● Problem description:
Across the material below, how many lines hold the word "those"? Only the number should be given.

● Data in this exercise:
=== Begin Enclosure ===

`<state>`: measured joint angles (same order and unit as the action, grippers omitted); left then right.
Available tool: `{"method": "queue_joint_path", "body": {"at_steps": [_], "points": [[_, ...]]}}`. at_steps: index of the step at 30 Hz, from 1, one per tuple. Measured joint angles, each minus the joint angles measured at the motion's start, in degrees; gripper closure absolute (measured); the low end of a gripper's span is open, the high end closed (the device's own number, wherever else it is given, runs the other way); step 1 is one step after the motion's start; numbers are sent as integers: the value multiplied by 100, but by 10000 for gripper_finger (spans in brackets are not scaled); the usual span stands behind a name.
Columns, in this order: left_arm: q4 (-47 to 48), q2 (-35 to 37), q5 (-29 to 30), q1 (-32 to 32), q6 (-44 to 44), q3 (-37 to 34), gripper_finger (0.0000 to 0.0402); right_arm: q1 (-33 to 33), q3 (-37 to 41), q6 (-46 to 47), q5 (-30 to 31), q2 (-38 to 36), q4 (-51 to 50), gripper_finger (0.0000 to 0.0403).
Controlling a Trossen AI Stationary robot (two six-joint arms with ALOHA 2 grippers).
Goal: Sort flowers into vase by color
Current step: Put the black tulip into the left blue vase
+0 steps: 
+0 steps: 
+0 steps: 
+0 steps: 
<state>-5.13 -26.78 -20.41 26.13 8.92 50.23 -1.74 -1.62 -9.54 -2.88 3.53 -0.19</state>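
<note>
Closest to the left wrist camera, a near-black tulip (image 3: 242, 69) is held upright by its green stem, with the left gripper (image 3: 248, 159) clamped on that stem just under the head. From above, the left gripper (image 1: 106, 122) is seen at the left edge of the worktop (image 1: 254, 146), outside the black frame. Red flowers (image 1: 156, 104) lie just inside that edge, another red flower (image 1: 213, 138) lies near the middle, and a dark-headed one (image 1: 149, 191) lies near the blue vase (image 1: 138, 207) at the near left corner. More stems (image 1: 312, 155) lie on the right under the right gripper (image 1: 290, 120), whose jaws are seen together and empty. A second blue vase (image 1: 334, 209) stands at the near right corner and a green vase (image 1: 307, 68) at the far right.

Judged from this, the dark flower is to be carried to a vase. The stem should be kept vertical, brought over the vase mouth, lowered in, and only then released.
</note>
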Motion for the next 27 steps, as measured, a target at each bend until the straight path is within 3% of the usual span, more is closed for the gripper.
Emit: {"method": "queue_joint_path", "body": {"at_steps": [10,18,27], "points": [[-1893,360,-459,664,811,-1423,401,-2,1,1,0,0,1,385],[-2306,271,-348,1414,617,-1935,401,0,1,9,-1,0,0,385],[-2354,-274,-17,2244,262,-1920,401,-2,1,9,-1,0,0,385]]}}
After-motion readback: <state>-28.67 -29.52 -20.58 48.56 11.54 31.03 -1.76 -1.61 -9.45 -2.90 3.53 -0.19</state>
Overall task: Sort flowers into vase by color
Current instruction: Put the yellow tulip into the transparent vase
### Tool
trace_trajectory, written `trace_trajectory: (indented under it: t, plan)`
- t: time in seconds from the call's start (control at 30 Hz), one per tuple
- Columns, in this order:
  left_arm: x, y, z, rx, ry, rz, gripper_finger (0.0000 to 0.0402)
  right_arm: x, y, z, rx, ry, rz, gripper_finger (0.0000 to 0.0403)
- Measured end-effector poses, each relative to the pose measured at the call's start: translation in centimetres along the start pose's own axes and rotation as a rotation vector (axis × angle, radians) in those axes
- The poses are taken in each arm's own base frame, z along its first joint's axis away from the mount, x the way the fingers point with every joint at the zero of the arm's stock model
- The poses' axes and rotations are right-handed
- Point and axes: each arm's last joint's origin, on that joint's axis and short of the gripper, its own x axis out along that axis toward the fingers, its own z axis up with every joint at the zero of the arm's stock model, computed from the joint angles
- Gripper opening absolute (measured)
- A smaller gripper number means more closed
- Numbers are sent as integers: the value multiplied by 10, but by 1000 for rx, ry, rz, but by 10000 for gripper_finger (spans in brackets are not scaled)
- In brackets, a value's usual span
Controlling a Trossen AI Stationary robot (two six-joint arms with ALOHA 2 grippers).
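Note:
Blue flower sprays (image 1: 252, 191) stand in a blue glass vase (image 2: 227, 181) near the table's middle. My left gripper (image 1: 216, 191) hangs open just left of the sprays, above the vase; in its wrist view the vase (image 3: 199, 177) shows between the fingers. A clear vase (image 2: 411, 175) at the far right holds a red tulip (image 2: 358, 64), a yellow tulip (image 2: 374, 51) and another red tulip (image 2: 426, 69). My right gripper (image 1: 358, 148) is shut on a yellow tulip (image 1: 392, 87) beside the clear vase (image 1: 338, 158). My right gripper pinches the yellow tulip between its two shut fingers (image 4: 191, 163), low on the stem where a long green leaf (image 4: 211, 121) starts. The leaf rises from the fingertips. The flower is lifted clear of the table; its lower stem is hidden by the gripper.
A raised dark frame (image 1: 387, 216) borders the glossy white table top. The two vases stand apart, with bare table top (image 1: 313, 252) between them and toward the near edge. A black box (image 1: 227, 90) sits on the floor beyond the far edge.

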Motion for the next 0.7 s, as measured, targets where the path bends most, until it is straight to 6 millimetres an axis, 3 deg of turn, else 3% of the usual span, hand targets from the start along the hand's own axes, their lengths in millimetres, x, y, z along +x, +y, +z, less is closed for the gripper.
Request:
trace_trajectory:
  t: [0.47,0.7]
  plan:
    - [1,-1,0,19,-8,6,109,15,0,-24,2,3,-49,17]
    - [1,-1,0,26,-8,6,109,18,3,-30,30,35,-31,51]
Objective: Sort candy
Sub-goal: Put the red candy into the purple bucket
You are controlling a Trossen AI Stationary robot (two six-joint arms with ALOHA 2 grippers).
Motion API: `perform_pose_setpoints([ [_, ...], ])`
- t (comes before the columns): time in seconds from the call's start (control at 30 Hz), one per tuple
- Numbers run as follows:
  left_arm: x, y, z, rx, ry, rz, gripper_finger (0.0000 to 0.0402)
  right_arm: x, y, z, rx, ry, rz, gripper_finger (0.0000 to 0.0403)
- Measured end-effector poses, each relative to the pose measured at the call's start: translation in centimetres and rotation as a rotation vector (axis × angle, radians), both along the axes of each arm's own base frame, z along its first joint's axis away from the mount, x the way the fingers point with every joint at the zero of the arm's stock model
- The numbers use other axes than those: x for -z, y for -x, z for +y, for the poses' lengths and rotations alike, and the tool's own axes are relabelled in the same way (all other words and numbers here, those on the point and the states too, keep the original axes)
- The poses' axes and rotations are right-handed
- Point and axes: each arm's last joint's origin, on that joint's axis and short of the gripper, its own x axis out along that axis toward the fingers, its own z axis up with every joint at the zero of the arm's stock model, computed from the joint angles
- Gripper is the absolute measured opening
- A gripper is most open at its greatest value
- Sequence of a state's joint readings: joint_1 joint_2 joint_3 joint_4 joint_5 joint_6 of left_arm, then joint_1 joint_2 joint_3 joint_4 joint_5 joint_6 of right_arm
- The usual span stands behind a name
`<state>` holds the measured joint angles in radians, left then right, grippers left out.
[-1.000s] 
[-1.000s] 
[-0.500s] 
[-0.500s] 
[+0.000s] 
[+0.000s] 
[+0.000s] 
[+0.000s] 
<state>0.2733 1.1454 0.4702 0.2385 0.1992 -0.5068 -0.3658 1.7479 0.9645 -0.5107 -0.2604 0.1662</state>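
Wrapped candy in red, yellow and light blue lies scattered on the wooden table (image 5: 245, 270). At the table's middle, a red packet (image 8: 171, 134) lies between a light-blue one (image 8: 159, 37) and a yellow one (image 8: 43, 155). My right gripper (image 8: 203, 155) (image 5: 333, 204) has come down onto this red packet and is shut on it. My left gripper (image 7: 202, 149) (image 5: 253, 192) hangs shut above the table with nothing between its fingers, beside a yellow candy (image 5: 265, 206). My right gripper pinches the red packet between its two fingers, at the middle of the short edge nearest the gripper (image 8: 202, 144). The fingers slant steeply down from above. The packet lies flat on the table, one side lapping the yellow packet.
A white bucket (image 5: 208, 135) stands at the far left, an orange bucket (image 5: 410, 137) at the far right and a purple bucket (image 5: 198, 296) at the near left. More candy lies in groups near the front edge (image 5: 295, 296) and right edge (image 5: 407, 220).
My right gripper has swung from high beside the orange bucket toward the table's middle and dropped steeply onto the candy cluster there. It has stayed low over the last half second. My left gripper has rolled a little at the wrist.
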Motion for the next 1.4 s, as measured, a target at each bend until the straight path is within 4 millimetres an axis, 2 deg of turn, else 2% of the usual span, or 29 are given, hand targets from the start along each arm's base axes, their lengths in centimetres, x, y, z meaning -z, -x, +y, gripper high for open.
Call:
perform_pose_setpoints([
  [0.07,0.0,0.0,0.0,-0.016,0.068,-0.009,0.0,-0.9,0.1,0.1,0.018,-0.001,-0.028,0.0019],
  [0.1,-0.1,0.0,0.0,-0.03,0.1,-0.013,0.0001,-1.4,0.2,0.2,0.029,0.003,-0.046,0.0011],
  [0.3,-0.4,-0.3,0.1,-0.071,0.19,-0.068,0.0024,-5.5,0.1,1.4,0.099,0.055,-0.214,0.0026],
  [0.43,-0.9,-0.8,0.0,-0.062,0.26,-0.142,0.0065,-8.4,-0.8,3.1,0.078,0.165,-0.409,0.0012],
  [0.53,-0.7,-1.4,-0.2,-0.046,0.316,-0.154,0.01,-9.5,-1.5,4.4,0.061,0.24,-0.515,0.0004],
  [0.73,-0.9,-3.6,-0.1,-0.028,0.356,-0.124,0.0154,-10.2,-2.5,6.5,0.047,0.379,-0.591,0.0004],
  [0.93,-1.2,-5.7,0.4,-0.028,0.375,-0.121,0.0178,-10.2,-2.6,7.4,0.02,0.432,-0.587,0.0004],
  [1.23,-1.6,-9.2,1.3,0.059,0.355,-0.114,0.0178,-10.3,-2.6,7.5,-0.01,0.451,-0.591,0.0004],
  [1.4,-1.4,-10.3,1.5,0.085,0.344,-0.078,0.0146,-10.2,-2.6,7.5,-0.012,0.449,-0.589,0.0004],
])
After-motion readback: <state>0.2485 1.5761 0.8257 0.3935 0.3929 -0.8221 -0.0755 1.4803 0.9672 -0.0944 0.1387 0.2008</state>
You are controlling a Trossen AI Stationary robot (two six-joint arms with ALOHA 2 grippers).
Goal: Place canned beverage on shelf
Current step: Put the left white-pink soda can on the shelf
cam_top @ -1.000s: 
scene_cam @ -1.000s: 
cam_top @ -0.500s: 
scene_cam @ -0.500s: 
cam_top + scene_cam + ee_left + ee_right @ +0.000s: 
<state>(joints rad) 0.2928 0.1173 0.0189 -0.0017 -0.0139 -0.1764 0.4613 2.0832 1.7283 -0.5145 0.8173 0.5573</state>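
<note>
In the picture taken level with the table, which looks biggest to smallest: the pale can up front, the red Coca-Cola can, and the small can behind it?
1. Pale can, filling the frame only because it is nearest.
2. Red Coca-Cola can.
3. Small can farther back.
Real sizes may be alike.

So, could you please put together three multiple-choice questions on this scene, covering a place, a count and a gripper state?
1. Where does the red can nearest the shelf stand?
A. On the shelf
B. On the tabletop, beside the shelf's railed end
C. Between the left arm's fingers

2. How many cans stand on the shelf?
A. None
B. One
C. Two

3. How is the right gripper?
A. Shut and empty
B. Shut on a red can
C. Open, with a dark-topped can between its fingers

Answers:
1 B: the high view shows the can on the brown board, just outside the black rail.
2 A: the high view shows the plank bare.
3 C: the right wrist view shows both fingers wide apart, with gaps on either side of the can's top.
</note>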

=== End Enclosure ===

● Exercise output:
2